Vinyl 12" 2xLP
A1: Sky Burial
A3: Missed A Spot
B1: Let's Work ( Ft. Jimmy Edgar)
B2: Point Of Return
C1: Better From U
C2: Out The Door
C3: Pleasure Zone
D1: CHSEN feat. Machinedrum
01. Sky Burial
03. Missed A Spot
04. Point Of Return
05. Let's Work feat. Jimmy Edgar
06. Better From U
07. Out The Door
08. Pleasure Zone
09. Sounds Sane
10. CHSEN feat. Machinedrum
There was a time when being a member of Lazer Sword was a lot more convenient. Back in 2006, Antaeus Roy (a.k.a. Lando Kal) and Bryant Rutledge (a.k.a. Low Limit) were a couple of San Francisco beatheads who lived together, worked at XLR8R, and bonded over a shared love of underground hip-hop and a desire to experiment with electronic sounds. Working on a Lazer Sword track literally meant walking down the hall, while playing a show was as simple as packing up some equipment and hopping in a taxi. Six years later, things have changed—a lot. In 2012, the seasoned artists now find themselves living on separate continents, as Roy now calls Berlin home while Rutledge has settled in Los Angeles. Making music requires online collaboration and the accommodation of wildly different time zones, while touring means that one of the guys is hopping on a plane and crossing an ocean. In the aftermath of the duo’s 2010 debut full-length, Lazer Sword, it would have been easy for Roy and Rutledge to pack it in and simply focus on their solo careers—in case you missed it, Roy spent much of 2011 dropping singles for the likes of Rush Hour and Hotflush. Instead, they’ve soldiered on, teamed up with Modeselektor’s Monkeytown imprint, and put together Memory, an accomplished 11-track effort that is without a doubt the best thing Lazer Sword has ever done.
Memory may not be a complete departure from Lazer Sword’s earlier work, but those looking for the slapping hip-hop beats and crunked-up vibes that defined the group’s past releases may be surprised to find that Roy and Rutledge have seriously trimmed the fat while simultaneously expanding their sonic palette. This is a sleeker, sexier version of Lazer Sword, one that take cues from ‘80s electro, Detroit techno, and various brands of UK futurism. Yes, there is still plenty of low end, but the duo’s thick bass tones now serve as a jumping off point rather than a tool to bash you over the head. Some tunes on Memory—namely the woozily psychedelic album opener “Sky Burial” and the hauntingly intense synth workout “Out the Door”—don’t have any beats at all.
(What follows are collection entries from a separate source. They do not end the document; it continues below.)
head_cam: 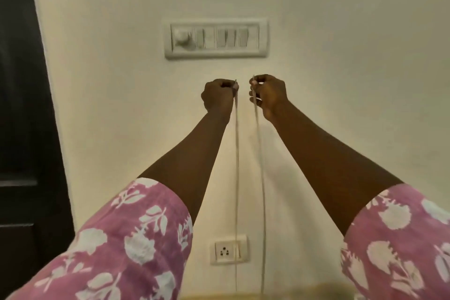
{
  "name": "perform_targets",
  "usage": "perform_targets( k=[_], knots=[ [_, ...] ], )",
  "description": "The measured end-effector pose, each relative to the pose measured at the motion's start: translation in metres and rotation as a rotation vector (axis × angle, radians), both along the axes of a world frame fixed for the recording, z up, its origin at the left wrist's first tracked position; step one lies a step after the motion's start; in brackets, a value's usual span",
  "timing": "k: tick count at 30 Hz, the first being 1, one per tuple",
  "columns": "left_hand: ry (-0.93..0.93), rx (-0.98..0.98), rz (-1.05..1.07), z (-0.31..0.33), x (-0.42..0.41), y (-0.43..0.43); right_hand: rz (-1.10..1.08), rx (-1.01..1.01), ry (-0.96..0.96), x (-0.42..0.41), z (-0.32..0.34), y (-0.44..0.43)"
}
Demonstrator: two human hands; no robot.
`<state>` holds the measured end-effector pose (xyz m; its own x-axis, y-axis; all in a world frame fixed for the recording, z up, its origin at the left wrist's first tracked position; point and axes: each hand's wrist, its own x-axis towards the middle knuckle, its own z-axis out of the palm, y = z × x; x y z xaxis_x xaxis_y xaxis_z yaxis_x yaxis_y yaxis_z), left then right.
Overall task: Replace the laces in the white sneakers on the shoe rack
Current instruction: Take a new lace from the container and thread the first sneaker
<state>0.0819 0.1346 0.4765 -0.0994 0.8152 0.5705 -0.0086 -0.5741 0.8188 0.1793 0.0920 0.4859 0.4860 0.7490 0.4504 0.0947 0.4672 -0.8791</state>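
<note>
Both my arms are raised in front of a cream wall. My left hand [218, 96] is closed in a fist on one end of a thin white lace [237, 178]. My right hand [267, 95] pinches the other end, a short way to the right. The two strands hang straight down, close together and roughly parallel, and run out of the bottom of the frame. The sneakers and the shoe rack are not in view. Pink floral sleeves cover my upper arms.
A wide switch panel [215, 40] is on the wall just above my hands. A single wall socket [229, 249] sits low behind the strands. A dark door [22, 105] fills the left edge.
</note>
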Motion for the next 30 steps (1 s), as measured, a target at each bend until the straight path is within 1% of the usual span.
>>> perform_targets(
  k=[3,6,11,14,16,22,25,30],
  knots=[
    [0.002,-0.048,-0.092,0.041,0.002,-0.012,-0.073,0.036,-0.019,-0.004,0.041,-0.013],
    [0.013,-0.085,-0.194,0.05,0.002,-0.017,-0.079,0.042,0.019,-0.007,0.045,-0.02],
    [-0.038,-0.143,-0.312,0.037,-0.002,-0.023,-0.096,0.013,0.084,-0.011,0.029,-0.024],
    [-0.09,-0.179,-0.363,0.029,-0.003,-0.028,-0.07,0.006,0.141,-0.013,0.019,-0.025],
    [-0.09,-0.18,-0.379,0.029,-0.004,-0.03,-0.048,0.009,0.185,-0.014,0.016,-0.023],
    [-0.074,-0.225,-0.463,0.028,-0.014,-0.039,0.003,-0.009,0.164,-0.011,0.01,-0.026],
    [-0.056,-0.278,-0.504,0.027,-0.018,-0.04,0.042,-0.026,0.188,-0.01,0.007,-0.028],
    [-0.051,-0.35,-0.499,0.026,-0.019,-0.038,0.105,-0.074,0.195,-0.01,0.006,-0.03]
  ],
)
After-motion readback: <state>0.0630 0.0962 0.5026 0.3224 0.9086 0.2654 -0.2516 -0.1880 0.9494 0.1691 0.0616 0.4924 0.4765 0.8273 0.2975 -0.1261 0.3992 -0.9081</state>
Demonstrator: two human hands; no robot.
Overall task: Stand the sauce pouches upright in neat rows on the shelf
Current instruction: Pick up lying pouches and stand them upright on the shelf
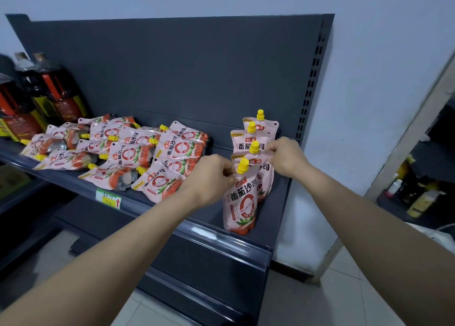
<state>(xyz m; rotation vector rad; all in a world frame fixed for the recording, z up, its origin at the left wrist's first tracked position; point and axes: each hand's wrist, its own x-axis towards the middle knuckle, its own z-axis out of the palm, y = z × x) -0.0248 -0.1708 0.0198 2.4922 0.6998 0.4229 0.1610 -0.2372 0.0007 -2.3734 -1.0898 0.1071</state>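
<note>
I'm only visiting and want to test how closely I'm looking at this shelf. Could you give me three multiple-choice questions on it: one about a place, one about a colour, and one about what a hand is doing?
1. Where on the shelf do the upright pouches stand?
A) at its right end
B) at its left end
C) on the floor below it

2. What colour are their caps?
A) red
B) yellow
C) green

3. What is the left hand doing?
A) lying flat on the shelf
B) hanging loose at the person's side
C) pinching the front pouch at its top

Answers:
1 A: all four stand in a line at the right end.
2 B: every spout cap is yellow.
3 C: its fingers curl on the top corner beside the cap.
</note>
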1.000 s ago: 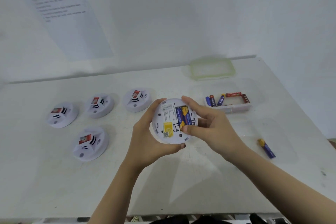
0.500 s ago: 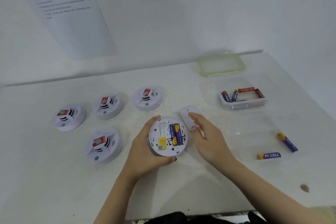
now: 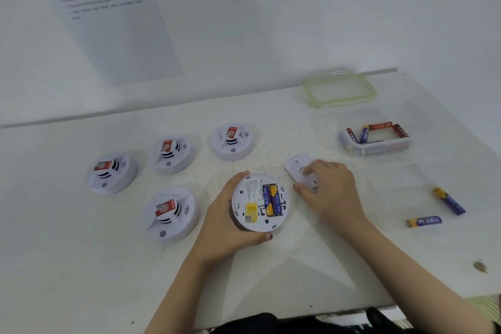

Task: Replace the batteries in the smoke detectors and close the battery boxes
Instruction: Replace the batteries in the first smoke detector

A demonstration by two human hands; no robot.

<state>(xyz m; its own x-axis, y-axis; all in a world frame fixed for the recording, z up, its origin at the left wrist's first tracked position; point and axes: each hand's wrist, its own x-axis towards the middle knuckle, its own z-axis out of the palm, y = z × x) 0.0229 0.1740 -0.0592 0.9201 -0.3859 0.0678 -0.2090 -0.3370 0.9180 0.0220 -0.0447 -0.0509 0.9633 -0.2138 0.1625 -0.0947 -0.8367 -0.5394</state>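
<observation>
My left hand (image 3: 225,228) grips a round white smoke detector (image 3: 259,203) turned back side up just above the table. Its battery box is open and shows two blue and yellow batteries (image 3: 272,199). To its right lies the white battery cover (image 3: 296,168) on the table. My right hand (image 3: 329,192) has its fingertips and thumb curled onto the cover's near end.
Several other smoke detectors (image 3: 173,214) sit face up at the left. A clear box (image 3: 379,144) with batteries stands at the back right, its green-rimmed lid (image 3: 340,89) behind it. Two loose batteries (image 3: 424,221) lie at the right. The table's front edge is near.
My right hand left the detector's battery box, reached right to the cover and closed on it. My left hand lowered the detector toward the table. The camera view shifted left and down.
</observation>
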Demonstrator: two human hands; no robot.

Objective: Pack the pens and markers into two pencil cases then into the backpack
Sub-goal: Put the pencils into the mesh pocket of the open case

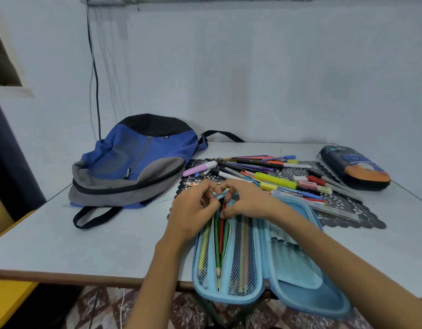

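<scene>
The light blue pencil case (288, 264) lies opened flat, its near end hanging over the table's (63, 236) front edge. Its far end is pinched by the left hand (193, 210) and the right hand (249, 203), fingers curled and set close together; whether a pencil top is caught as well cannot be told. Coloured pencils (219, 241) are seen in the mesh pocket nearer the person than both hands, partly covered by the left wrist.

Just beyond the right hand, loose pens and markers (264, 170) are heaped on a black lace mat (347, 210), which spreads out to that hand's right. Well to the right of the right hand, a dark pencil case (354, 166) is laid zipped shut. Beyond and to the left of the left hand, a blue and grey backpack (134, 162) is laid flat, its zip closed.

Everything is carried by a pale grey table. A pale blue wall is seen behind, with a black cable (96, 91) hung down it beyond the backpack. Patterned floor tiles (105, 307) are seen below the table edge.
</scene>
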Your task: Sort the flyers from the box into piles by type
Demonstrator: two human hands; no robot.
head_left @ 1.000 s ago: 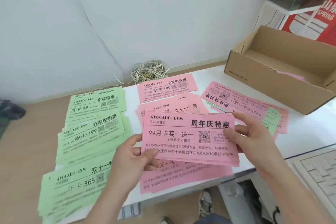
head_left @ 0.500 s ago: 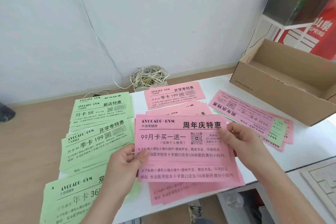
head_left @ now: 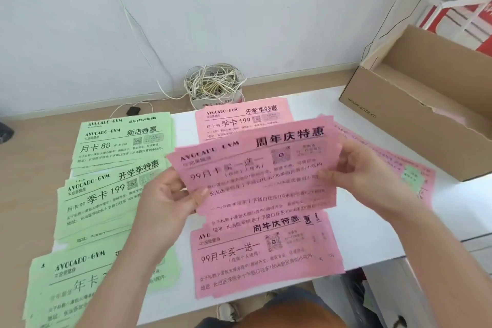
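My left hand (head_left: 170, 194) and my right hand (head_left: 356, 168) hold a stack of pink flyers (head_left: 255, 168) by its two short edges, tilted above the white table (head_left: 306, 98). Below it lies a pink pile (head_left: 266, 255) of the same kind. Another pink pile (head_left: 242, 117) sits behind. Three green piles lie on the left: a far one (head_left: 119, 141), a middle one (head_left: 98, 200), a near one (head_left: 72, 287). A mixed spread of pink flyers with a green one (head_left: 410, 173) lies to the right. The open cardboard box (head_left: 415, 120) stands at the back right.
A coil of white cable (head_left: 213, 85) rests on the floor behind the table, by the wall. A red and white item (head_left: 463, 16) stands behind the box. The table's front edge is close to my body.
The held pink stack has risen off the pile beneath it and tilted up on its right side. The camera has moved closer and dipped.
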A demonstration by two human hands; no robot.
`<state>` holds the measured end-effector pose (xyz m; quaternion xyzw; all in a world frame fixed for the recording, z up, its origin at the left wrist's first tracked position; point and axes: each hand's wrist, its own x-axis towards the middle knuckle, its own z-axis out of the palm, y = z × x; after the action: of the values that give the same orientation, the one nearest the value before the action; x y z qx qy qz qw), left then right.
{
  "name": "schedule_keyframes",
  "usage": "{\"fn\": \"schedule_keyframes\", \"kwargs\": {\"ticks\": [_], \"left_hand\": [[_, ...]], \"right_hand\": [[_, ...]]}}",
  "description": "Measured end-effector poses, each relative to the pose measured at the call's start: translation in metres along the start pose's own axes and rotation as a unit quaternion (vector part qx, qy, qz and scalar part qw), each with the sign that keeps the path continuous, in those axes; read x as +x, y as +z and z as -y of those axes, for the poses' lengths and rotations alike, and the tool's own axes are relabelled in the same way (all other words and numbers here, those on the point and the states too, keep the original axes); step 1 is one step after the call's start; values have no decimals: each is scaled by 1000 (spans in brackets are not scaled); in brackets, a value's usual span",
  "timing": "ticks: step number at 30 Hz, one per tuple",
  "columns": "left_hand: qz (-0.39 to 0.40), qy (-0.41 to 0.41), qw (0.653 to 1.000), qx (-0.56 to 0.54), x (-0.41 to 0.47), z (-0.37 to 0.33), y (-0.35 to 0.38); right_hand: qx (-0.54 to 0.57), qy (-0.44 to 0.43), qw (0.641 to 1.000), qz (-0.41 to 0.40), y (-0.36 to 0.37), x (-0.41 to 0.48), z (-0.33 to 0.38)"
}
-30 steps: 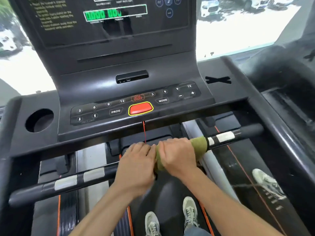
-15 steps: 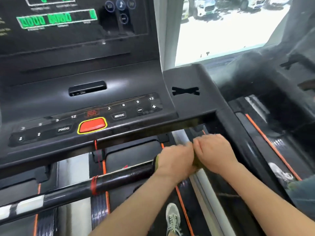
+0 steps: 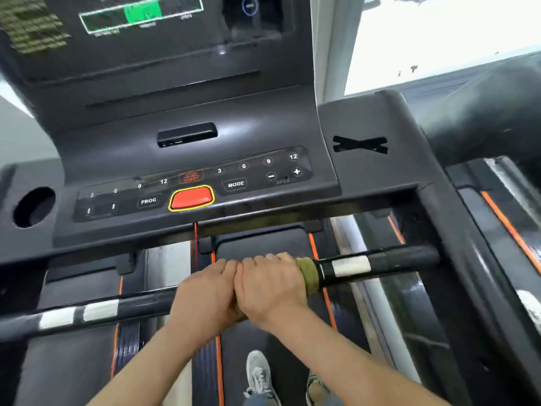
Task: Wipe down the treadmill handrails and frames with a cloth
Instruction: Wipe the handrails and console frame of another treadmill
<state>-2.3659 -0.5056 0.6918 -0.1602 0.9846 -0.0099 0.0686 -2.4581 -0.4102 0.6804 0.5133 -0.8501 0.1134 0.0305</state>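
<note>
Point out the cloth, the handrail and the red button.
cloth (image 3: 307, 276): head view, its exposed olive edge.
handrail (image 3: 398, 260): head view, bare black stretch near its right end.
red button (image 3: 191, 198): head view, its middle.

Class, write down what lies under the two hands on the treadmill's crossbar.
The left hand and right hand grip the crossbar. An olive cloth wrapped round the bar shows past the right hand; the rest of it, and the bar beneath, is covered.
</note>
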Motion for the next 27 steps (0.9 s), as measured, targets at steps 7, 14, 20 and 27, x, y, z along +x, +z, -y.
{"fn": "schedule_keyframes", "kwargs": {"ticks": [7, 14, 20, 27], "left_hand": [[-42, 86, 995, 1, 30, -44, 15], [-81, 157, 983, -49, 82, -151, 3], [-33, 137, 989, -53, 52, -79, 3], [12, 149, 986, -75, 47, -60, -10]], "right_hand": [[-35, 23, 997, -67, -2, -34, -87], [-149, 155, 977, -1, -49, -95, -170], [-143, 202, 967, -51, -47, -110, -145], [-12, 127, 991, -27, -22, -74, -137]]}}
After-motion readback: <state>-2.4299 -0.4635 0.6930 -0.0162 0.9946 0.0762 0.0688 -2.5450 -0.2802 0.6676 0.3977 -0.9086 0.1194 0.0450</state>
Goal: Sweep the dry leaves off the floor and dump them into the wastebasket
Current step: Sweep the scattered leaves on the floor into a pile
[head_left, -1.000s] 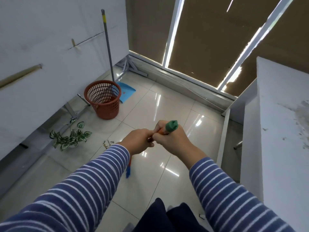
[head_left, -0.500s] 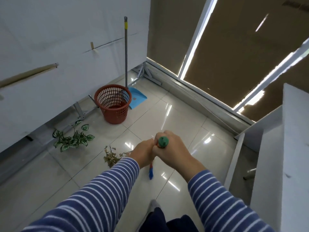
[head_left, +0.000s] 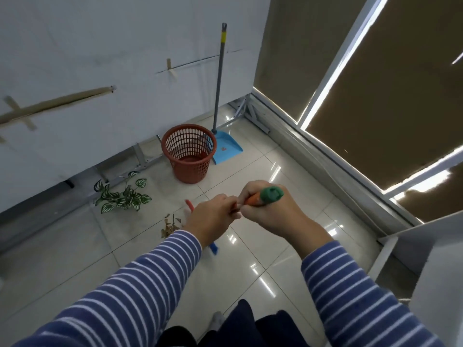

That said, the heart Lazer Sword still resides in the club, and Memory is anything but short on tracks geared for the dancefloor. With its beefed-up take on classic electro and sultry vocal bits, “Missed a Spot” has all the makings of an anthem. “Sounds Sane” treads along similar territory, and sounds just as good as it did when it was released as a single late last year. Taking cues from juke and footwork, “Toldyall” uniquely combines rolling toms and rapid-fire percussion with moody pads and unorthodox melodies, while “Pleasure Zone” offers an infectiously mutated brand of’ ’80s freestyle.
Memory also finds Lazer Sword involving a couple of its friends in the production process. Jimmy Edgar steps in with some of his infamous robotic sex vibes on “Let’s Work,” a song that gets down and dirty over a slow techno pulse. The remarkably prolific Machinedrum also makes an appearance, sharing some of his frenetic energy on “CHSEN,” one of the album’s more hyperactive jams. That said, it pales in comparison to the madness-inducing “Point of Return,” a track that channels Detroit while unleashing a dizzy array of swirling pads, twisted vocal snippets, and tweaky synth melodies. “Better from U” is another mind-bending production, a song that adds angular synths and stabbing percussion to a moody UK garage framework, creating something that’s both well-suited for the dancefloor and dripping with a potent sense of longing. Closing effort “People” is more upbeat, but no less complex, as Lazer Sword wraps Memory on a meditative note, marrying a metronome-like rhythm with a pensive array of vintage sounds and videogame-inspired melodies.
Composing Memory on two different continents wasn’t easy, but its songs quickly make it clear that it was absolutely worth the effort. Obviously, Roy and Rutledge remembered that something special happens whenever the two come together to make music; after hearing Memory, that fact is something the rest of us won’t be soon to forget.